Abattement forfaitaire pour les alternants professionnels
Mais cette évolution risque de particulièrement impacter certains profils d’allocataires. A commencer par les jeunes. Les étudiants actuellement salariés, par exemple, dont les ressources d’il y a deux ans étaient nulles ou très faibles, bénéficient aujourd’hui d’aides maximales. Sur le papier, la prise en compte de leurs revenus en temps réel devrait rapidement faire chuter - voire disparaître - leurs APL. Heureusement pour eux, le gouvernement a prévu un mécanisme censé maintenir leurs aides constantes. A partir de janvier, tous les étudiants (salariés ou non) se verront en effet appliquer un forfait plancher en-dessous duquel aucun revenu ne sera pris en compte dans le calcul de l’allocation. Ils ne verront donc pas leur niveau d’aide diminuer, par rapport à la situation actuelle.

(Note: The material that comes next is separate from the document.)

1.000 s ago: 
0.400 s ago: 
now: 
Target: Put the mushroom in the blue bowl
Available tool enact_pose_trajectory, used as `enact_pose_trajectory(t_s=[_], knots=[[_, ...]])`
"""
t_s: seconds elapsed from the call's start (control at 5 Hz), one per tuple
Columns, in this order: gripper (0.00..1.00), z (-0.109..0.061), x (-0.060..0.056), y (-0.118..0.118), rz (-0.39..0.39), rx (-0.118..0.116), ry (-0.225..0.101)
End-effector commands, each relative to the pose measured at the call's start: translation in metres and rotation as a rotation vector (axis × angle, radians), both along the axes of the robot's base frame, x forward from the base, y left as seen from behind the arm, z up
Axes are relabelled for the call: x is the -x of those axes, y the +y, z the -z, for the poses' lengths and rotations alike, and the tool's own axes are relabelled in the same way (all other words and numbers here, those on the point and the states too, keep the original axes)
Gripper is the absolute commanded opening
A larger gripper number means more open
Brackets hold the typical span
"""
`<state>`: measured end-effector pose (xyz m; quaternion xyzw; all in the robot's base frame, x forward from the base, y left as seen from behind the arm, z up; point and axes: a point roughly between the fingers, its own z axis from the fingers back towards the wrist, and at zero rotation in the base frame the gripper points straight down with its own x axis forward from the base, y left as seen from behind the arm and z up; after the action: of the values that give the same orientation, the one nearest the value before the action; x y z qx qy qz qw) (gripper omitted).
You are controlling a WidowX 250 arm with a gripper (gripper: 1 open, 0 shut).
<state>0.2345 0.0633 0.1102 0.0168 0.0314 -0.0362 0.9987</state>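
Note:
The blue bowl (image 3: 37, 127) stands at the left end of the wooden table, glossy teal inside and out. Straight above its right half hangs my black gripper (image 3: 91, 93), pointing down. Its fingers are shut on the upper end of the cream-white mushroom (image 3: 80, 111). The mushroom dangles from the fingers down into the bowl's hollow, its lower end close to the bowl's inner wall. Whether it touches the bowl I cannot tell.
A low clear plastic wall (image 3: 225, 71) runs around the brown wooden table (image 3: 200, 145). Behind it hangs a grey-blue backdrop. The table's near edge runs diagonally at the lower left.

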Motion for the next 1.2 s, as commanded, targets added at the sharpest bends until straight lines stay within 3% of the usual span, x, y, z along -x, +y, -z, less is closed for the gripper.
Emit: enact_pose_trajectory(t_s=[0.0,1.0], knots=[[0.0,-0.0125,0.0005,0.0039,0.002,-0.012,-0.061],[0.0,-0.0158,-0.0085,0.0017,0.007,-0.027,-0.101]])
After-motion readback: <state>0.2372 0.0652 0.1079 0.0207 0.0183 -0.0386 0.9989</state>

Et pour les jeunes alternants ? “Les apprentis sont considérés comme des étudiants, ils bénéficieront donc eux aussi du forfait étudiant”, nous indique le ministère du Logement, qui pilote la réforme avec la Caisse nationale des allocations familiales (CNAF). La question se pose cependant pour les alternants professionnels. Les contrats de professionnalisation, à la différence des contrats d’apprentissage, ne relèvent pas de la formation initiale, mais de la formation continue. Les alternants en contrat pro ne sont donc pas considérés comme des étudiants mais comme des salariés. Ils ne bénéficieront donc logiquement pas du forfait étudiant. Heureusement, là encore, le gouvernement a prévu un mécanisme pour atténuer les effets de la réforme sur leur niveau d’aide. Un abattement forfaitaire sur leurs ressources devrait permettre de maintenir leurs APL en l’état. “Cet abattement revient à calculer les aides sans tenir compte de leur salaire. Ils ne perdront pas d’APL”, indique l’entourage de la ministre Emmanuelle Wargon.

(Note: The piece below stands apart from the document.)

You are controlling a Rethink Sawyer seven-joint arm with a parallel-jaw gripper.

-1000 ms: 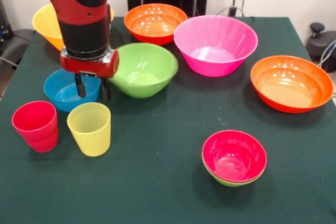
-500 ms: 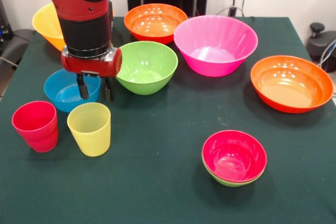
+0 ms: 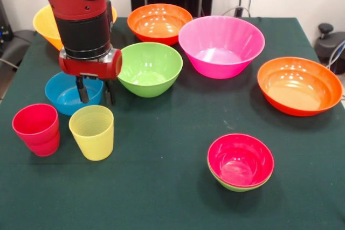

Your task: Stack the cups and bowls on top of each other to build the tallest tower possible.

Des arbitrages à venir pour les jeunes qui décohabitent
La situation pourrait en revanche être beaucoup plus compliquée pour d’autres jeunes non-étudiants, notamment ceux qui décohabitent (c’est-à-dire qui quittent le domicile parental) au moment d’entrer sur le marché du travail. Pour eux, les aides au logement constituent un véritable coup de pouce à l’entrée dans la vie active. Or, avec la réforme, leurs aides diminueront, certes progressivement, mais rapidement, dès la perception de leurs premiers salaires. C’est d’ailleurs ce que montrent les simulations fournies par le gouvernement lors de la présentation de la réforme : en gagnant 1.100 euros par mois grâce à son premier emploi, un jeune actif qui percevait jusqu’ici 309 euros d’APL (pour un loyer de 450 euros) verra ses aides chuter à 231 euros dès le deuxième trimestre 2021, à 138 euros au troisième trimestre et à 73 euros au quatrième trimestre.

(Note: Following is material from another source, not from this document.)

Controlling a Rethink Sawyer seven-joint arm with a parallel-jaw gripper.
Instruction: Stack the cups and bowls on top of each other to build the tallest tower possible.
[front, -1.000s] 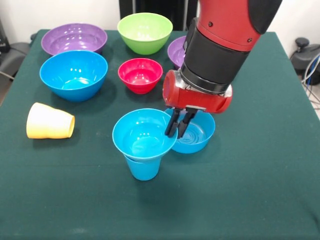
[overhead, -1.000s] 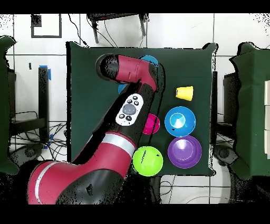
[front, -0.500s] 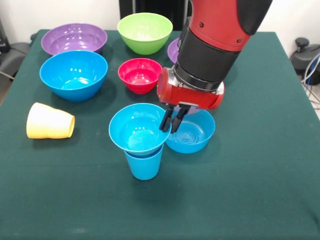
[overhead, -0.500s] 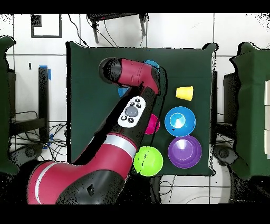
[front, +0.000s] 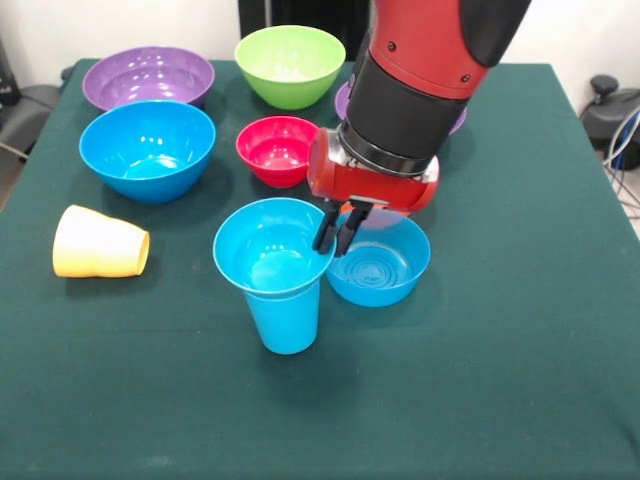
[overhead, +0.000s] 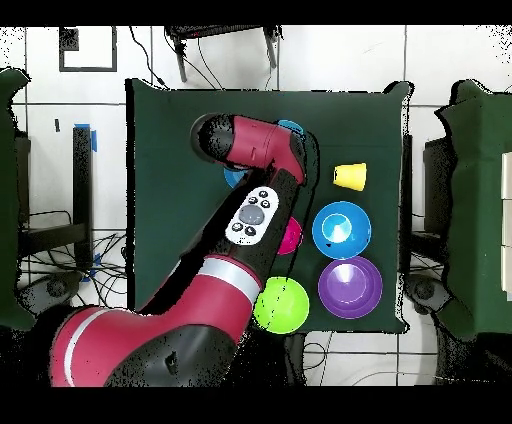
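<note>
Tower (front: 277, 275) standing near the table's (front: 520, 380) front middle: blue cup (front: 285, 320) upright, small blue bowl (front: 272, 245) seated in its mouth like a funnel. Compared with a second ago, shifted a little left and sitting higher and squarer, with more cup wall showing beneath the bowl; earlier looked sunk and tilted toward the loose blue bowl (front: 380, 265) just to its right. Gripper (front: 336, 232) also moved left and up with it, fingers pressed close together, pinching the funnel bowl's right rim, one finger seemingly inside and one outside. Judged: bowl being lifted or straightened on the cup, not yet let go; only two pieces stacked so far, so early in the build.

Everything else unstacked: yellow cup (front: 98, 243) on its side at left, big blue bowl (front: 147, 148), red bowl (front: 280, 148), green bowl (front: 290, 63), purple bowl (front: 148, 76) behind, second purple bowl mostly hidden by the arm.

Risk, as a guess: narrow cup base under a wide bowl, easily tipped if the rim drags on release.

Overhead view: arm covers most of the tower.
</note>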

Des associations telles que l'Union nationale des comités locaux pour le logement autonome des jeunes (Uncllaj) ou encore la Fondation Abbé Pierre, demandent que pour ces jeunes qui décohabitent, les aides au logement soient sécurisées durant la première année d’installation. Une sorte d’année blanche au cours de laquelle le nouveau mode de calcul ne leur serait pas appliqué, en-dessous d’un certain montant de revenus ou d’un certain âge. Rappelons, au passage, que les jeunes de moins de 25 ans ne peuvent pas bénéficier du Revenu de solidarité active (RSA), à moins d’être parent isolé ou de justifier d’une certaine durée d’activité… Selon le ministère du Logement, un mécanisme d’amortissement devrait prochainement être annoncé pour ces jeunes actifs quittant le domicile familial, afin que leurs aides ne diminuent pas trop vite. Des arbitrages devraient être rendus en ce sens avant la fin de l’année.